Off-label usage of lmerMultiMember

The ability to pass arbitrary random effects matrices to lme4 makes lmerMultiMember useful for more than just vanilla multiple membership models. Any model that can be specified as a combination of "conventional" fixed effects and an arbitrary random effects matrix can be specified using lmerMultiMember. (Although for certain model specifications the underlying lme4 model fitting may not converge.)

One class of models that can be fit using lmerMultiMember are Bradley-Terry models, used to predict the probability of a given individual winning in a paired comparison with another individual, even when information is incomplete (i.e. not every individual has directly encountered every other individual). One fairly prominent application is to predict rankings of chess players, even if not every player in the list has played every other player.

The Bradley-Terry model can be written as a Generalized Linear Mixed-effects Model (GLMM) as follows: $$\operatorname{logit}(P(i > j)) = \log\left(\frac{P(i > j)}{1 - P(i > j)}\right) = \log\left(\frac{P(i > j)}{P(j > i)}\right) = \beta_i - \beta_j$$ If you're not that comfortable with the math, don't worry! This formulation of the Bradley-Terry model is just a logistic regression with a random effects matrix that has the usual positive indicators for one individual in each comparison, but negative indicators for the other individual. In this formulation we model the probability the the individual with the positive indicator "wins" the comparison. There is often a natural way to assign individuals to sides of the comparison, for instance by always giving the home team the positive indicator (in this case, if we model an intercept, that intercept represents the home field advantage) or, in chess, to always assign the player with the white pieces the positive indicator.
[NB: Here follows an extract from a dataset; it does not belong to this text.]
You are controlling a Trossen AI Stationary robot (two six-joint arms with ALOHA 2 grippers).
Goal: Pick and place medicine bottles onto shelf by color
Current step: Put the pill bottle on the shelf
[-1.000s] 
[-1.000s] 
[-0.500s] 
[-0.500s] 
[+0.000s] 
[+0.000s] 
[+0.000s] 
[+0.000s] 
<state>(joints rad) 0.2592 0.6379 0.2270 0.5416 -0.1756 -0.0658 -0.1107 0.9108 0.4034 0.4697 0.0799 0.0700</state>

lmerMultiMember::bradleyterry_from_vectors() is a helper function that creates the indicator matrix from a vector of home teams (i.e. individuals that will be assigned positive indicators) and a vector of visiting teams (i.e. individuals that will be assigned negative indicators). If this function is used to generate the indicator matrix, we will be modeling the probability of the home team winning.
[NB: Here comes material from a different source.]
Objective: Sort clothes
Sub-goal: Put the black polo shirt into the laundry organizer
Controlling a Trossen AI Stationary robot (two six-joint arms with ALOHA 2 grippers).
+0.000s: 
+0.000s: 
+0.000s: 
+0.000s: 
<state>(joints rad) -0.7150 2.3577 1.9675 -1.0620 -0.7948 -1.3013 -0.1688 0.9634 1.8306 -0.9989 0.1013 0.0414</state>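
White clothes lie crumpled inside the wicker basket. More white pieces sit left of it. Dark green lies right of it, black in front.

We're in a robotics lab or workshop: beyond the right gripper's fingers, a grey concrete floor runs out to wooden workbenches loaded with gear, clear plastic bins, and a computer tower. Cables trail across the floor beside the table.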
Predicting NFL team rankings for the 2021 season

To demonstrate how to specify and fit a Bradley-Terry model in lmerMultiMember, in this vignette we will rank National Football League teams by their performance in the 2021 season. Of course we know who "won" the season, because the Los Angeles Rams won the Super Bowl at the end of the playoffs. However, with a Bradley-Terry model, we can predict win probabilities even for teams who did not play a single game against each other during the season. For example, I might be wondering how my local team, the Green Bay Packers, would have fared against my spouse's home team, the Los Angeles Chargers (formerly of San Diego), even though these teams are in different conferences and did not play against each other in 2021 season. As we'll demonstrate in this vignette, the coefficients from the Bradley-Terry model can give you a predicted outcome for this hypothetical game.
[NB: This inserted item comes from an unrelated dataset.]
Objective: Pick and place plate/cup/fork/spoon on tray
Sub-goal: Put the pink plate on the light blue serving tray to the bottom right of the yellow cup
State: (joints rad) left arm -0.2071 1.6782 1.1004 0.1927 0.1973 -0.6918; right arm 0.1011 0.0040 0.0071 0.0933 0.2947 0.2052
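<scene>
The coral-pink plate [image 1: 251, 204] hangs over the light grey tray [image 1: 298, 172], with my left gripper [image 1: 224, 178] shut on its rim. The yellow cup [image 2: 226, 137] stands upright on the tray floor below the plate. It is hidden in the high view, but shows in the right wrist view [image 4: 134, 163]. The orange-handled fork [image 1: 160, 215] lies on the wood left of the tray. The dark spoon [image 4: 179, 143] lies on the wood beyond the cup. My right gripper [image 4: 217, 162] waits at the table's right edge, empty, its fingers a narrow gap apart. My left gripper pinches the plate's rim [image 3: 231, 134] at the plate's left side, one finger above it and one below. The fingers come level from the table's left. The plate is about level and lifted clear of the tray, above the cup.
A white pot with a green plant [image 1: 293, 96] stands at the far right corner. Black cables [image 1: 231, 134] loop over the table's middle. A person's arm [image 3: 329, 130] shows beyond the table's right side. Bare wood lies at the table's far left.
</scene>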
NFL scores for the 2021 season are included with lmerMultiMember as a dataset, so all we need to do to load the data is load the package itself. Then, we can take a quick look at the data.

# load packages
library(lmerMultiMember)  # for dataset and modeling
library(kableExtra)  # for displaying tabular data
library(dplyr)  # for data manipulation
library(sjPlot)  # for plotting model coefficients
library(ggplot2)  # for general plotting stuff

# display the NFL 2021 season data
nfl_scores_2021 |>
  kable() |>
  kable_styling(bootstrap_options = c("hover", "condensed"), font_size = 16) |>
  scroll_box(height = "250px")

Generating a Bradley-Terry indicator matrix and fitting a model

From this dataset we can generate a Bradley-Terry indicator matrix using lmerMultiMember::bradleyterry_from_vectors().

# generate indicator matrix from home team and visiting team vectors
W <- bradleyterry_from_vectors(nfl_scores_2021$home_team,
                               nfl_scores_2021$visiting_team)

# check dimensions of indicator matrix (should be teams x games)
# i.e. 32 x 285
paste(c("rows/teams:", ", columns/games:"), dim(W)) |> cat()

With the indicator matrix generated, all we need to do is specify a logistic glmer() model to predict wins by the home team, and insert our indicator model using a dummy variable.

# convert winners to binary variable for more transparent interpretation
nfl_scores_2021$home_win <- recode(nfl_scores_2021$winner,
                                   "visiting" = 0, "home" = 1)

# fit model
m <- glmer(home_win ~ (1 | indicators),
           family = binomial,
           memberships = list(indicators = W),
           data = nfl_scores_2021)

# show model summary
summary(m)

Sanity check on random intercepts (team strength)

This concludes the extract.